**ABOUT THIS EXERCISE:** Only the stretch of the listing below that runs from the line with "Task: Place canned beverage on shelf" through the line with "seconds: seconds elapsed" is to be printed, exactly and with both ends.

**EXERCISE INPUTS:**
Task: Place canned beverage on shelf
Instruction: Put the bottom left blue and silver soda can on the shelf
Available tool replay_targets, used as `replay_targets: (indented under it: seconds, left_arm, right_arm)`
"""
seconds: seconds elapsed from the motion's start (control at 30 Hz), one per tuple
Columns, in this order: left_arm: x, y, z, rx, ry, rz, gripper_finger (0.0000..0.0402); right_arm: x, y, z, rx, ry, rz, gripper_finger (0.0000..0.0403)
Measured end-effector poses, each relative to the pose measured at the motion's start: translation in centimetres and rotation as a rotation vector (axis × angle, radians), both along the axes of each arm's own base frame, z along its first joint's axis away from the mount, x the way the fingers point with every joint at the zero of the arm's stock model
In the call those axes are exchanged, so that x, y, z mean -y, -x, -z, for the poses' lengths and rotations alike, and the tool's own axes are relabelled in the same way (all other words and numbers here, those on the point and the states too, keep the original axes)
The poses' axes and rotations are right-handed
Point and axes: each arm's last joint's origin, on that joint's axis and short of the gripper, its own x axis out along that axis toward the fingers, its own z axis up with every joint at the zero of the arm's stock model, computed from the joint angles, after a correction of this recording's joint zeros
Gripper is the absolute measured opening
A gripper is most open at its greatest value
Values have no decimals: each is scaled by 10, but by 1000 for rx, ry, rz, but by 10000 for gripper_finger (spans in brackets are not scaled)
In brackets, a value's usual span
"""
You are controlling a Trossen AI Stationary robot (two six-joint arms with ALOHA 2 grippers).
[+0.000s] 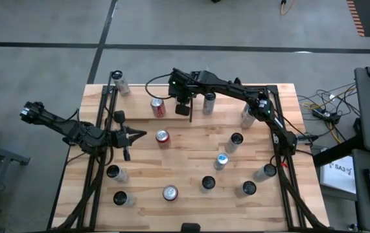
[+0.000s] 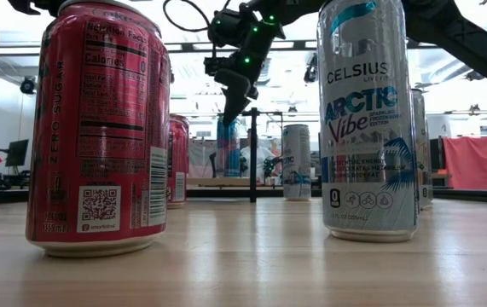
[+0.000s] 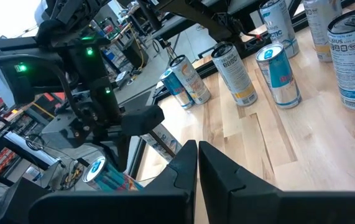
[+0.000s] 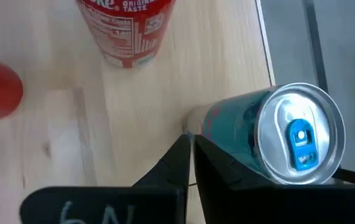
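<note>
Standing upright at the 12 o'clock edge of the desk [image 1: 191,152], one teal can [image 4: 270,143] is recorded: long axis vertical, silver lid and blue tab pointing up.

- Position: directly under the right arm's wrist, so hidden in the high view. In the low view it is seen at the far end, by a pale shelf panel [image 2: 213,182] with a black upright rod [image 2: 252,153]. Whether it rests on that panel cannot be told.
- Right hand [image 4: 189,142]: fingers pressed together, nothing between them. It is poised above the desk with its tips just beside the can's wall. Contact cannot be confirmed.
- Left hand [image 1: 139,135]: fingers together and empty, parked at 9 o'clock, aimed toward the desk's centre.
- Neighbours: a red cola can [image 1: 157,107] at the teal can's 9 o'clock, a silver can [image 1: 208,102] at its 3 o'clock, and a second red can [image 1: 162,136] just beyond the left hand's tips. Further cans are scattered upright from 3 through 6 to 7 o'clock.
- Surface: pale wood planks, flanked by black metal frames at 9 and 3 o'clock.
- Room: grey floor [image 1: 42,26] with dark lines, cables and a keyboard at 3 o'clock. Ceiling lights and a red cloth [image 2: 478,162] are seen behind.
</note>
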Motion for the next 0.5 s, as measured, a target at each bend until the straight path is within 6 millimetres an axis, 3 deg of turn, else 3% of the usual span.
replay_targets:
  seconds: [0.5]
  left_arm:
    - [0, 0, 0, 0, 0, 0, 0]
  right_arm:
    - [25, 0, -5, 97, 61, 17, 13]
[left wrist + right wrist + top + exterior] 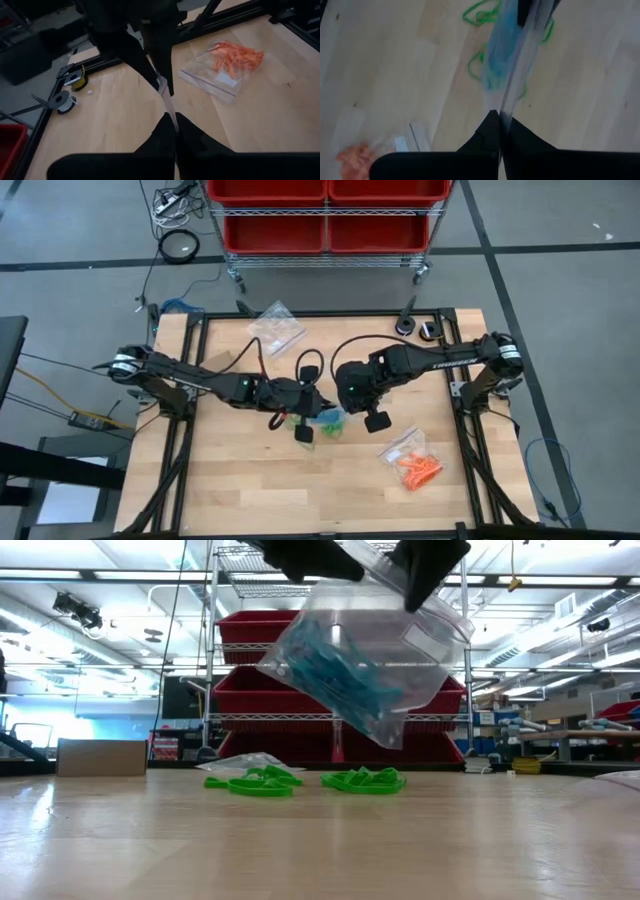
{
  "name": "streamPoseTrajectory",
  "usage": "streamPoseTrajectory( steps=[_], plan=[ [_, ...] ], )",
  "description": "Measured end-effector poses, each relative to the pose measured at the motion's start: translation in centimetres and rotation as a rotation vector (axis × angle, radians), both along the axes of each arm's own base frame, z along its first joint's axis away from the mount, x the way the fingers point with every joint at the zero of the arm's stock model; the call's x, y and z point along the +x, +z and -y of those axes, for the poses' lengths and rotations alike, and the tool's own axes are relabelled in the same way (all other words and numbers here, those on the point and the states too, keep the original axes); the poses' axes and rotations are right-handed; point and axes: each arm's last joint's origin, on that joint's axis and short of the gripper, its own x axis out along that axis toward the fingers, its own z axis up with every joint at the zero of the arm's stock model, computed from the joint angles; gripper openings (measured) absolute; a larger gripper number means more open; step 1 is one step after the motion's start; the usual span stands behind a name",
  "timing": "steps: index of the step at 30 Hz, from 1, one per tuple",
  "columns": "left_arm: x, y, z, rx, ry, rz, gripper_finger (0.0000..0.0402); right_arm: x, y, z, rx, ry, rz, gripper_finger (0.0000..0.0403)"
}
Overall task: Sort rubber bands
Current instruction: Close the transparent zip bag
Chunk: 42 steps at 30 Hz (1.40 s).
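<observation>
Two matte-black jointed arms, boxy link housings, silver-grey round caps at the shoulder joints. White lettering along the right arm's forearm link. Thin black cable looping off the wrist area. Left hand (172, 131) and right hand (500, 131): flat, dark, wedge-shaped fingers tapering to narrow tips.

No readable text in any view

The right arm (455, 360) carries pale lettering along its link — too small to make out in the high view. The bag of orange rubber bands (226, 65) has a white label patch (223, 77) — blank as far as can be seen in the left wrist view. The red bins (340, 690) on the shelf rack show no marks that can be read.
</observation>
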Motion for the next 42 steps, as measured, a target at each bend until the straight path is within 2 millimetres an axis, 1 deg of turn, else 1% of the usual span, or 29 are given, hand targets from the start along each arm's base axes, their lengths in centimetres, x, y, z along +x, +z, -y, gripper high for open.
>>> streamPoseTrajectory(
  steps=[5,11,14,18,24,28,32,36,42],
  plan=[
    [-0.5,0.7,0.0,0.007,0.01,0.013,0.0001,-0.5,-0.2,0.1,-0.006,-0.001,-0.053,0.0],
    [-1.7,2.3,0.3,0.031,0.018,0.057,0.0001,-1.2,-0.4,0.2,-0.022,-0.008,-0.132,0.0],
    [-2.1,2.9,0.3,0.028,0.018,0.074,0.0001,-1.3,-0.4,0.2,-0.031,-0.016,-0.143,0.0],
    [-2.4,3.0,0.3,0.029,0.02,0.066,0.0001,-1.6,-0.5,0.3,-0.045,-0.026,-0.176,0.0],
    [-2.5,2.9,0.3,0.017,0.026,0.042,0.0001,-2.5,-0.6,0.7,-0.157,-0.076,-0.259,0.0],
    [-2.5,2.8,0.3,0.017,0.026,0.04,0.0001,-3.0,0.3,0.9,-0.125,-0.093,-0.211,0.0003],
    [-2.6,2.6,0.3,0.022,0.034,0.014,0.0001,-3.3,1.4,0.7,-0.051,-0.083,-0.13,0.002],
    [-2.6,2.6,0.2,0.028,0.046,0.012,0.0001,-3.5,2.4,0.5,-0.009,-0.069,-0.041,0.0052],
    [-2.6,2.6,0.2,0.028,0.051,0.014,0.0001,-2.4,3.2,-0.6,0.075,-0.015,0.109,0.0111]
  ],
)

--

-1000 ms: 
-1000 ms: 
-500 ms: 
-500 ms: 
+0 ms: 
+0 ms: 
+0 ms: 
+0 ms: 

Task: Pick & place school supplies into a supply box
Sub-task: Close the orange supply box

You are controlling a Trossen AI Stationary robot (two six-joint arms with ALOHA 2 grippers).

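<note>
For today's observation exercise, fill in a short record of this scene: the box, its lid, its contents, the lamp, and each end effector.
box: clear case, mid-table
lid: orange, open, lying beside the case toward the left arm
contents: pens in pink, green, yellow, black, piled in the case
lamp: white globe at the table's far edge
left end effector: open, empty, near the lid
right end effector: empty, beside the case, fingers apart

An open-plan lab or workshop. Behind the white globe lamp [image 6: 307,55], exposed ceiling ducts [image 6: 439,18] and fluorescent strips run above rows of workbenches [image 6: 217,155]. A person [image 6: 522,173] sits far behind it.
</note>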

**EXERCISE RESULT:**
Task: Place canned beverage on shelf
Instruction: Put the bottom left blue and silver soda can on the shelf
Available tool replay_targets, used as `replay_targets: (indented under it: seconds, left_arm, right_arm)`
"""
seconds: seconds elapsed from the motion's start (control at 30 Hz), one per tuple

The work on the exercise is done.